> Prompt
Your response should consist of the lines below, printed exactly.
+++ Supplied information +++
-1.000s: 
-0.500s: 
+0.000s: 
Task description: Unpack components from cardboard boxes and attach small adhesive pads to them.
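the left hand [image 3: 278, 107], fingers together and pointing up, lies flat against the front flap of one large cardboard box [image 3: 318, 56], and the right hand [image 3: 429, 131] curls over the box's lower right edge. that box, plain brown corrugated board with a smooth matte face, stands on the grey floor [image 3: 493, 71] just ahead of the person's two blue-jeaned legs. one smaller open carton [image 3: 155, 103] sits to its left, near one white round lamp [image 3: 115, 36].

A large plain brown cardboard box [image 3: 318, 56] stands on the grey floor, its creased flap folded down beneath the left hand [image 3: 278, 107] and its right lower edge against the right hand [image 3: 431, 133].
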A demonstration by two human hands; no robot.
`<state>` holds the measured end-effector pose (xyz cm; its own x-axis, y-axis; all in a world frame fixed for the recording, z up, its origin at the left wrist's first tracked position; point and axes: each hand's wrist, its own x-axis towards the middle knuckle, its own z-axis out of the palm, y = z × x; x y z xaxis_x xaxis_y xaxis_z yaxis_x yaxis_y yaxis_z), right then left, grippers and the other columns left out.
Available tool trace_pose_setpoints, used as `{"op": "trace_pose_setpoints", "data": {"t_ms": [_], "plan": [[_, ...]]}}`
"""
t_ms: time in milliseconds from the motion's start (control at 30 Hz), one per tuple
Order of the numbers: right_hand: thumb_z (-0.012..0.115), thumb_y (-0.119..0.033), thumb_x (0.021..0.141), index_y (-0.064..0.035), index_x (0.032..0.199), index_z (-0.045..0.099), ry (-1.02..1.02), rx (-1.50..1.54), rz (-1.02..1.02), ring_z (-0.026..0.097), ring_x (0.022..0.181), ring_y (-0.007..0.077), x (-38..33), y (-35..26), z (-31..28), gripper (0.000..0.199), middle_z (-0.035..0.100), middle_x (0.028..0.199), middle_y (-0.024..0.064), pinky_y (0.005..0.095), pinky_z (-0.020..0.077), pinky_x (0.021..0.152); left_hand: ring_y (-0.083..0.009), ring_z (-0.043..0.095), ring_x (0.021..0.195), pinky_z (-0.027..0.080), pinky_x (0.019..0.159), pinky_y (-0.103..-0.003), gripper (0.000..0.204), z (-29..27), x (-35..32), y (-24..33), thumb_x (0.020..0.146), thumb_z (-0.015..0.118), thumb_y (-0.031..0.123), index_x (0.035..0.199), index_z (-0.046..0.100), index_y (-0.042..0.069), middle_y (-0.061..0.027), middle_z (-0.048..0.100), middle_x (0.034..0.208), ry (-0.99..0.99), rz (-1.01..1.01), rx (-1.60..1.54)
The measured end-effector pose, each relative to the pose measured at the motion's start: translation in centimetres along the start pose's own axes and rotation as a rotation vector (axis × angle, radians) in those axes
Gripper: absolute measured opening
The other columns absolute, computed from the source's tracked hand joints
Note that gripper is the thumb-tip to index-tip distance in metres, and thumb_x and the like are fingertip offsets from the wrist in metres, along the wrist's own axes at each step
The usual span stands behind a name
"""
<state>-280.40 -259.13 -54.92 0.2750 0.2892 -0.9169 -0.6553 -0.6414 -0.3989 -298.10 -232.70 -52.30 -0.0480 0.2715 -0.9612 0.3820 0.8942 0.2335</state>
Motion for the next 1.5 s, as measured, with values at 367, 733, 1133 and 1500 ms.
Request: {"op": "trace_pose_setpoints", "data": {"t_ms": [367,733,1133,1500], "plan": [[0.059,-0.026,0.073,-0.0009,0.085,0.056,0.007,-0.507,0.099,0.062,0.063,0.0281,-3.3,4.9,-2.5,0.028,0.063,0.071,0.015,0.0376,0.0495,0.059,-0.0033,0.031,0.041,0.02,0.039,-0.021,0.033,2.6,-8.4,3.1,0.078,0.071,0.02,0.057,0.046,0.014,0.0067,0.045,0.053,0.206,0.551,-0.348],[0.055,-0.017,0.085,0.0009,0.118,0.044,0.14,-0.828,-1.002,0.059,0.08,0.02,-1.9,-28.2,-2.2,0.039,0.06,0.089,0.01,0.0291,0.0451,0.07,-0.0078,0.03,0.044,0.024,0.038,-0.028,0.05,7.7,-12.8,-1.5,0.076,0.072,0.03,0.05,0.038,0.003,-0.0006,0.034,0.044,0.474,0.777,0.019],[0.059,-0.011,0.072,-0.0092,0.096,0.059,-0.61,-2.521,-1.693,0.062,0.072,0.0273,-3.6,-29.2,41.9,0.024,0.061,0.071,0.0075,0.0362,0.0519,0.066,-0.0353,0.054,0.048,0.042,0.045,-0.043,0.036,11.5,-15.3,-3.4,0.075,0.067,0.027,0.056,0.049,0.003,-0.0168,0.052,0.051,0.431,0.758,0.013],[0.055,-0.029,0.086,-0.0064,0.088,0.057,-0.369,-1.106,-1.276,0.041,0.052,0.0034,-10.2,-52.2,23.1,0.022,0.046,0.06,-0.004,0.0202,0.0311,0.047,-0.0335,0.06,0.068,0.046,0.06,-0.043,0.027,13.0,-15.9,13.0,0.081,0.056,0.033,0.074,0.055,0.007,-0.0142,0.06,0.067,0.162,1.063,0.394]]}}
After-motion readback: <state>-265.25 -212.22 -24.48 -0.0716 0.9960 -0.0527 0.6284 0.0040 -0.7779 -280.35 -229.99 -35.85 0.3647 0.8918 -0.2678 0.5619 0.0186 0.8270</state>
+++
> Written response
-1.000s: 
-0.500s: 
+0.000s: 
Task description: Unpack components from cardboard boxes and attach small adhesive pads to them.
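the left hand [image 3: 278, 107], fingers together and pointing up, lies flat against the front flap of one large cardboard box [image 3: 318, 56], and the right hand [image 3: 429, 131] curls over the box's lower right edge. that box, plain brown corrugated board with a smooth matte face, stands on the grey floor [image 3: 493, 71] just ahead of the person's two blue-jeaned legs. one smaller open carton [image 3: 155, 103] sits to its left, near one white round lamp [image 3: 115, 36].

A large plain brown cardboard box [image 3: 318, 56] stands on the grey floor, its creased flap folded down beneath the left hand [image 3: 278, 107] and its right lower edge against the right hand [image 3: 431, 133].
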A demonstration by two human hands; no robot.
`<state>` holds the measured end-effector pose (xyz cm; its own x-axis, y-axis; all in a world frame fixed for the recording, z up, its origin at the left wrist's first tracked position; point and axes: each hand's wrist, its own x-axis towards the middle knuckle, its own z-axis out of the palm, y = z × x; x y z xaxis_x xaxis_y xaxis_z yaxis_x yaxis_y yaxis_z), right then left, grippers and the other columns left out.
Available tool trace_pose_setpoints, used as `{"op": "trace_pose_setpoints", "data": {"t_ms": [_], "plan": [[_, ...]]}}`
"""
t_ms: time in milliseconds from the motion's start (control at 30 Hz), one per tuple
Order of the numbers: right_hand: thumb_z (-0.012..0.115), thumb_y (-0.119..0.033), thumb_x (0.021..0.141), index_y (-0.064..0.035), index_x (0.032..0.199), index_z (-0.045..0.099), ry (-1.02..1.02), rx (-1.50..1.54), rz (-1.02..1.02), ring_z (-0.026..0.097), ring_x (0.022..0.181), ring_y (-0.007..0.077), x (-38..33), y (-35..26), z (-31..28), gripper (0.000..0.199), middle_z (-0.035..0.100), middle_x (0.028..0.199), middle_y (-0.024..0.064), pinky_y (0.005..0.095), pinky_z (-0.020..0.077), pinky_x (0.021..0.152); left_hand: ring_y (-0.083..0.009), ring_z (-0.043..0.095), ring_x (0.021..0.195), pinky_z (-0.027..0.080), pinky_x (0.019..0.159), pinky_y (-0.103..-0.003), gripper (0.000..0.204), z (-29..27), x (-35..32), y (-24..33), thumb_x (0.020..0.146), thumb_z (-0.015..0.118), thumb_y (-0.031..0.123), index_x (0.035..0.199), index_z (-0.046..0.100), index_y (-0.042..0.069), middle_y (-0.061..0.027), middle_z (-0.048..0.100), middle_x (0.034..0.208), ry (-0.99..0.99), rz (-1.01..1.01), rx (-1.60..1.54)
The measured end-effector pose, each relative to the pose measured at the motion's start: translation in centimetres along the start pose's own axes and rotation as a rotation vector (axis × angle, radians) in those axes
Gripper: absolute measured opening
The other columns absolute, computed from the source's tracked hand joints
Note that gripper is the thumb-tip to index-tip distance in metres, and thumb_x and the like are fingertip offsets from the wrist in metres, along the wrist's own axes at each step
The usual span stands behind a name
"""
<state>-280.40 -259.13 -54.92 0.2750 0.2892 -0.9169 -0.6553 -0.6414 -0.3989 -298.10 -232.70 -52.30 -0.0480 0.2715 -0.9612 0.3820 0.8942 0.2335</state>
Motion for the next 1.5 s, as measured, with values at 367, 733, 1133 and 1500 ms.
Request: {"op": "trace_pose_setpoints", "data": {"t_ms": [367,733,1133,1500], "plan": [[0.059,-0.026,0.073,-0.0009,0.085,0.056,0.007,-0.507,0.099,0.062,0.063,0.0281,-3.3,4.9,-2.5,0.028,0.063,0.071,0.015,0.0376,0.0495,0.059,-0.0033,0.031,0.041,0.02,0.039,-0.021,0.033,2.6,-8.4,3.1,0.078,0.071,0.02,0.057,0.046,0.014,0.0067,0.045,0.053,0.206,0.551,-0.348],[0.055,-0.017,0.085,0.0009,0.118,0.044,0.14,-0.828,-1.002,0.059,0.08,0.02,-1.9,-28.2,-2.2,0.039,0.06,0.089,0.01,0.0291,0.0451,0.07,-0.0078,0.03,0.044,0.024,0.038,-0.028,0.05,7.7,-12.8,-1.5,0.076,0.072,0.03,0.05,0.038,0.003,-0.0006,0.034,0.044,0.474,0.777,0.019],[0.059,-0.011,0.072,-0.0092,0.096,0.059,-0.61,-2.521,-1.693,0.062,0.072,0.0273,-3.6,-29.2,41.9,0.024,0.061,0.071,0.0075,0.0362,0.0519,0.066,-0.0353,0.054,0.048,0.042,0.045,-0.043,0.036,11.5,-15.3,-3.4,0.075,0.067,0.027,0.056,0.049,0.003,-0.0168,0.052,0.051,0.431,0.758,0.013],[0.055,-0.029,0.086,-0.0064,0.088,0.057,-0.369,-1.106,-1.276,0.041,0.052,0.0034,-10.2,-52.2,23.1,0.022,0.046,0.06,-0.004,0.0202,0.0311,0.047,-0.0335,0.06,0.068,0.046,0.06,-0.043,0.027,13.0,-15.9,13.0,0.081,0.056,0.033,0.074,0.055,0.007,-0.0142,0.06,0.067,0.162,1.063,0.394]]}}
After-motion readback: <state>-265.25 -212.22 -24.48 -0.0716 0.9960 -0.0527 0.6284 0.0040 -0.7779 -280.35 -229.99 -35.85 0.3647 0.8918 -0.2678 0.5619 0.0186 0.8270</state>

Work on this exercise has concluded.